3. **Identity-Preserving Rendering:** An identity-preserving diffusion decoder mitigates errors in vision token prediction and improves identity preservation in the generated videos.
**Methodology:**
- **Diffusion Autoencoder:** Tokenizes keyframes into compact visual tokens using a diffusion autoencoder.
- **Autoregressive Keyframe Token Generation:** Uses a multimodal autoregressive model to predict visual tokens based on the multimodal script and historical data.
- **Anti-Overfitting Strategies:** Implement techniques like data augmentation, face embedding randomization, aggressive dropout, and token masking to combat overfitting.
- **Multi-Modal Scripts:** Structures the script to include rich descriptions of scenes and character identities, enhancing narrative continuity and character control.
- **ID-Preserving Rendering:** Enhances the decoder to better preserve character identities, particularly in facial features.
- **Keyframe-Based Video Generation:** Utilizes the last frame of the previously generated video as an anchor to enhance the model's awareness of the original image distribution.
**Experiments:**
- **Dataset and Evaluation Metrics:** Uses a test dataset of 10 long movies and evaluates using CLIP score, Aesthetic Score (AS), Frechet Image Distance (FID), and Inception Score (IS).

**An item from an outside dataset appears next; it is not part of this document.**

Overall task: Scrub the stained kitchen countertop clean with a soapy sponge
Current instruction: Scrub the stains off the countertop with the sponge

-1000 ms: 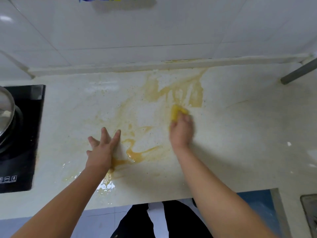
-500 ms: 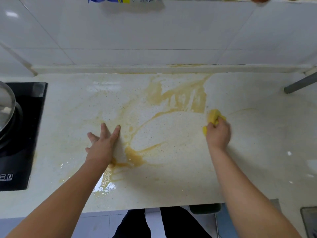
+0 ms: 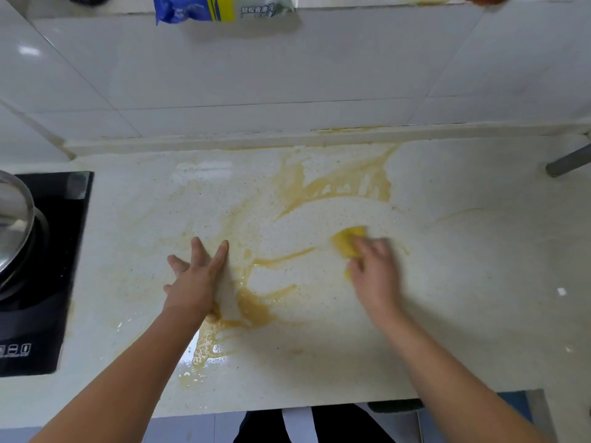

- **Comparison with State-of-the-Art:** Demonstrates superior performance in generating long videos with high visual and narrative quality, maintaining both short-term and long-term consistency.
**Conclusion:**
MovieDreamer addresses the challenge of generating long-duration visual content with complex narratives by combining the strengths of autoregression and diffusion. It introduces a multi-modal script to preserve character consistency and an ID-preserving rendering technique to enhance character identity preservation. This work opens up exciting possibilities for automated long-duration video production.